Sì
ma nove, ché cicciospastico sansone se n’era uscito con la cosa che Magica
sarebbe un videogioco derivativo di queste minchie sacre, ignorando tuttavia che Magica è tanto carina: lei bimbina saltellina di qua e di là
tra i
fiorellini, le stelline e ci sono i bambini fantasmini, le streghine. Nove,
altro che sei e mezzo; poiché magari non sai che questo gioco di fantasmagorico
design che rende omaggio a tutto è indispensabile quanto le super stunt cars, le
medesime che nel 1986 andavano in pezzi e ti davano anche il trampolino in
dotazione, così le macchine potevano disintegrarsi in volo, avrai anche mancato
l’occasione di fare la conoscenza di
Juan J. Martinez, il quale realizza i giochini per i computer a 8 bit
facendosi pure confezionare gli scatolami con le sorprese, con tanto di floppy
disk da inserire nel drive dell’Amstrad CPC 6128 Plus.
Adesso ci dirai che non è che ci vuole chissà
cosa a fare un platform di codesto genere, che basta che disegni una mappa
uguale a Bubble Bobble e gli metti dentro gli sprite diversi ed è fatta, eppure
non stai calcolando la variabile di un’intelligenza artificiale che in Magica
evidenzia i fondamenti dell’intrattenimento universale in forma di spiegazione
terra terra, a + b che fa c, non quindi cose strettamente elettroniche datoché
il giuoco si mostrerebbe nelle sue facoltà di super videogioco anche dentro una
macchina per il caffè, una capsula che puoi mettere ovunque tanto il risultato
risuterà sempre lo stesso di Magica che saltella e colpisce i pupazzi che
colpiscono altri pupazzi che si trasformano in pozioni magiche che fanno
l’incantesimo del portale che ti fa proseguire verso il livello seguente abitato
da delegazioni di elfi, gnomi,
maghi, spettri, cavalieri, re, regine, ladri, felloni, guasconi, giullari e sei
felice poiché sono questi i videogiochi che tuttora hanno motivo di
materializzarsi a schermo da che possiedono il requisito di farsi accudire sino
all’eternità in un meccanico loop di consultazione cronica da stabilirsi
in accordo con lo psicanalista, in quanto non avrebbe
senso abbandonare bambina al suo destino, che bisogna salvare il regno, se no
dopo
il re usurpatore precipita Camelot nel caos.

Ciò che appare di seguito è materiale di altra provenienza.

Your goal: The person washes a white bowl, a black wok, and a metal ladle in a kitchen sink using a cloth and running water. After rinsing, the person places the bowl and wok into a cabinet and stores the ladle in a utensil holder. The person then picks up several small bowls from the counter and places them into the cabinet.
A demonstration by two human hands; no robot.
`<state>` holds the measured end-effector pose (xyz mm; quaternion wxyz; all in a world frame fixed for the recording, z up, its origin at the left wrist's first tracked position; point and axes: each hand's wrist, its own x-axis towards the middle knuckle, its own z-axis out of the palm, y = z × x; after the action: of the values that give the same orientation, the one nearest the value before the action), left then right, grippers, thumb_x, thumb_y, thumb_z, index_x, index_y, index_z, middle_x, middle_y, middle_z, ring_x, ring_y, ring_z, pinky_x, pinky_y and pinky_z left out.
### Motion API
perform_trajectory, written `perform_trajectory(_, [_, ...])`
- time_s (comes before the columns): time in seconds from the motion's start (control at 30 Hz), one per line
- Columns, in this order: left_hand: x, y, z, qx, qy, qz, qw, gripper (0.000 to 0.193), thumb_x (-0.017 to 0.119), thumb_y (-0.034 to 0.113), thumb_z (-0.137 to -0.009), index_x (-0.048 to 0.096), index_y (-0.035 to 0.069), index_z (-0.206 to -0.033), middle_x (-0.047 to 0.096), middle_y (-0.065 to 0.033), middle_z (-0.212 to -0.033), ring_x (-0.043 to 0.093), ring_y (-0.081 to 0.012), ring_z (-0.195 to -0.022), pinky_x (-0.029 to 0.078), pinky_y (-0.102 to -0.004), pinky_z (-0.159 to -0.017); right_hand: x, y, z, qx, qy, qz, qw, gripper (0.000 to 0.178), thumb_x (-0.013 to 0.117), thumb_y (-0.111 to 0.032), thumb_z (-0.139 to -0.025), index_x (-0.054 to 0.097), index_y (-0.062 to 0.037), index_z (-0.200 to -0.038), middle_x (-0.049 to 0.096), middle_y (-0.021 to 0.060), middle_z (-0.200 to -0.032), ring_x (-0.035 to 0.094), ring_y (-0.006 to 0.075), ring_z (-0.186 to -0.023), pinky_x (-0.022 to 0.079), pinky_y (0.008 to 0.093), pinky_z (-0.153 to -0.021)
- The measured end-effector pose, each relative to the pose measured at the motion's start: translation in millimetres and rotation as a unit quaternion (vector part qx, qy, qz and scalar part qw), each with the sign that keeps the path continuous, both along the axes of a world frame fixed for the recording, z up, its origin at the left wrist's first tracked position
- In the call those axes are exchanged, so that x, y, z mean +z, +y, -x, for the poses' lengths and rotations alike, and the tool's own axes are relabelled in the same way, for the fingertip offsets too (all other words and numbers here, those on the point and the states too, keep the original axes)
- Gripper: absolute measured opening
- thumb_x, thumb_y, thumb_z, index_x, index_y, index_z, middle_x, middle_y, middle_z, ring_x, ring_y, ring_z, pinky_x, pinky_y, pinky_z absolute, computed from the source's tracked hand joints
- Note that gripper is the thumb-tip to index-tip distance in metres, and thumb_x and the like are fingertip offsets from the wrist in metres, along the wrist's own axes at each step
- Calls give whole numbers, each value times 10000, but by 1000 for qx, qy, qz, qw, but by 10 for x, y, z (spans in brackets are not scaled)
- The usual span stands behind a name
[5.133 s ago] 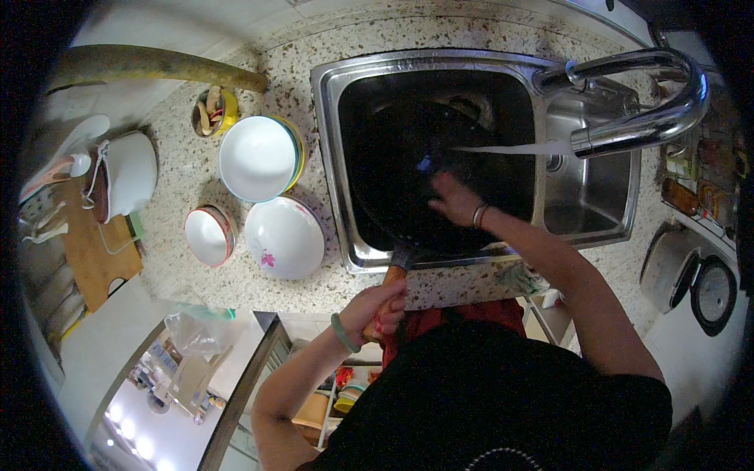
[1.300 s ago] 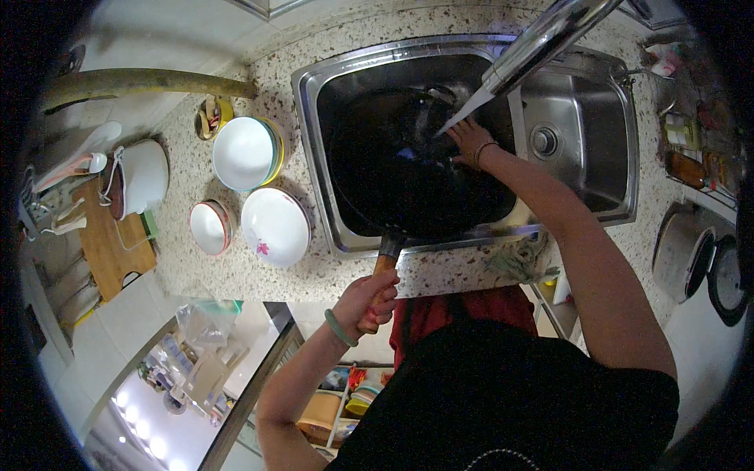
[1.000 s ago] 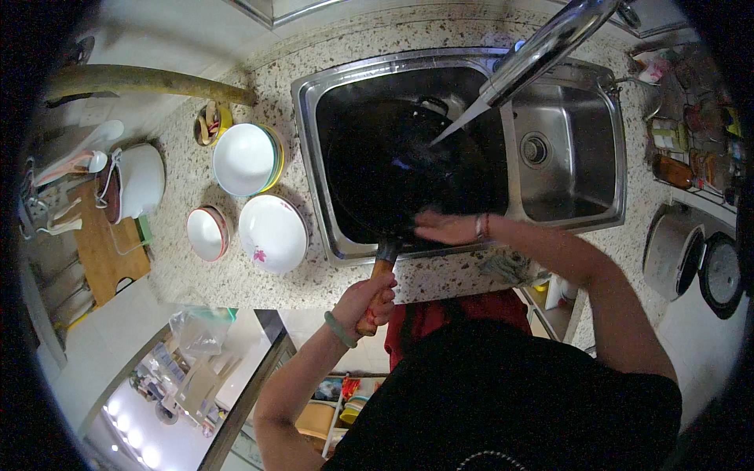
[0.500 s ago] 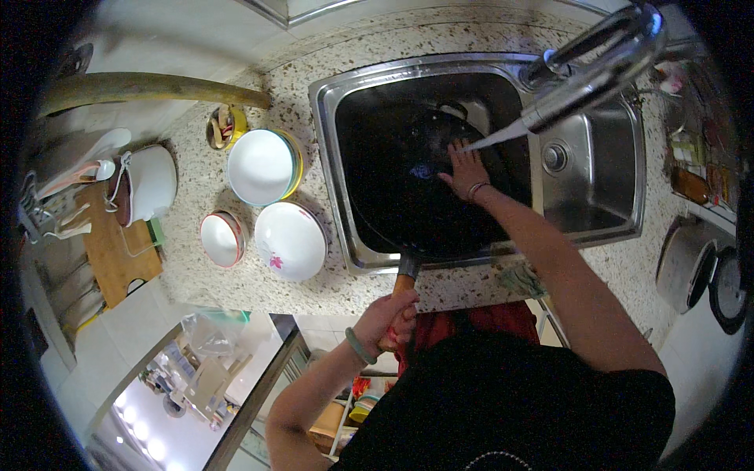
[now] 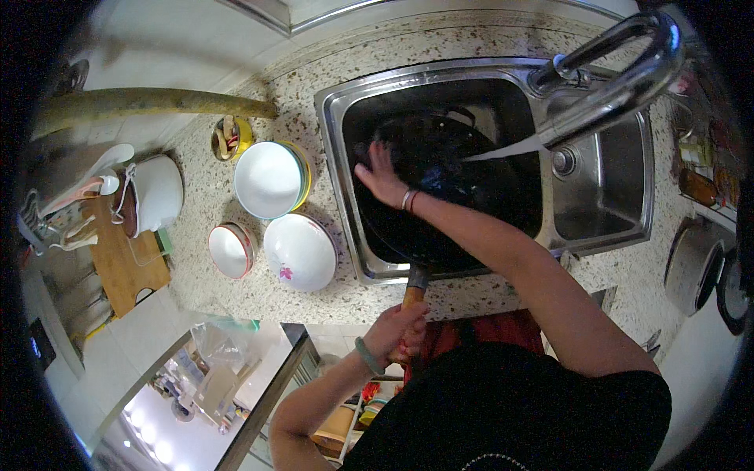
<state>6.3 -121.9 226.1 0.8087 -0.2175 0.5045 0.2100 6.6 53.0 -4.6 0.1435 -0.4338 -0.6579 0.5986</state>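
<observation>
Red-brown wood is showing at the front edge of the counter (image 5: 361,306), where the left hand (image 5: 399,330) is gripping the tapered wooden handle (image 5: 414,295) of a broad black metal wok (image 5: 440,177). The fist is closing fully around it, probably to keep the round pan from rolling or tipping. The wok itself is lying in the large basin of the two-basin stainless steel sink (image 5: 333,157), its handle pointing out over the near rim, likely because the basin is too short to take it.

The right hand (image 5: 382,177), fingers spread and slightly blurred, is reaching over the wok's left side, holding nothing; whether the palm is touching the metal, I cannot tell. The two hands are staying well apart, the wok lying beyond the left and beneath the right.

Farther off, a white stream of water (image 5: 506,149) is falling into the wok from the curved chrome faucet (image 5: 613,106), which is pointing toward the large basin, apparently so the flow lands in the pan. Beyond the sink's left edge, a stack of round white bowls (image 5: 269,180) is standing clear of the wet basin.
</observation>
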Motion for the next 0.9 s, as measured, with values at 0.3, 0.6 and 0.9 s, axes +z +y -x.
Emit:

La perfezione. Se mai tu dovessi immaginarti di
investire sulla stupidità del nemico che cammina di sotto e non pensare che
questi sia in grado di arrivarti davanti cadresti in meritevole disgrazia,
poiché avresti sottostimate le diaboliche, scientifiche strategie
comportamentali della cpu; i cinquanta schermi rivelano una curva di
apprendimento a linee ondulate che sanno affermare il contrappasso dell’azione,
che adesso finisci il quadro in dieci secondi, e di nuovo adesso arrivi a
completarlo a contatore in rosso. I capelli blu. Magica è nana, magnetica.
Detiene streghismo. Che ne abbiamo visti di platform potenzialmente
professionali fallire nel settore del character design e squagliarsi
prima ancora di cedere il posto al joystick perché disegnati intorno a sprite
mancanti di fascino carismatico, che la cosa da centralizzare quando si scrive
un videogioco sarebbe il protagonista per dire alla Risky Woods, il cui
supergiovinismo anime influenced magnificatore di stile sapeva catturare
l’attenzione delle utenze Amiga, durante la perentoria ascesa delle console a 16
bit e per quindi Magica in effetti si autodetermina nel suo stadio embrionale a
cagione del rotondismo, ma anche per questo colore pesantemente Amstrad che
contrasta i contorni e trasferisce le superfici sfarzose di lavorazione, un che
di macchine levigatrici del mattone a 220 volt che difficilmente vedresti su di
uno Spectrum, sul Commodore 64. Beh sì il suono non è quello che otterresti col
SID, e ma però la musichetta dello schermo dei titoli racconta, asserisce di
avventure indimenticabili che potrebbero da un momento all’altro verificarsi per
meglio istigare il Nostro luogo parallelo dove stanno i folletti che giocano al
gioco delle cinque pietre con Bue Grasso e Hatsune Miku.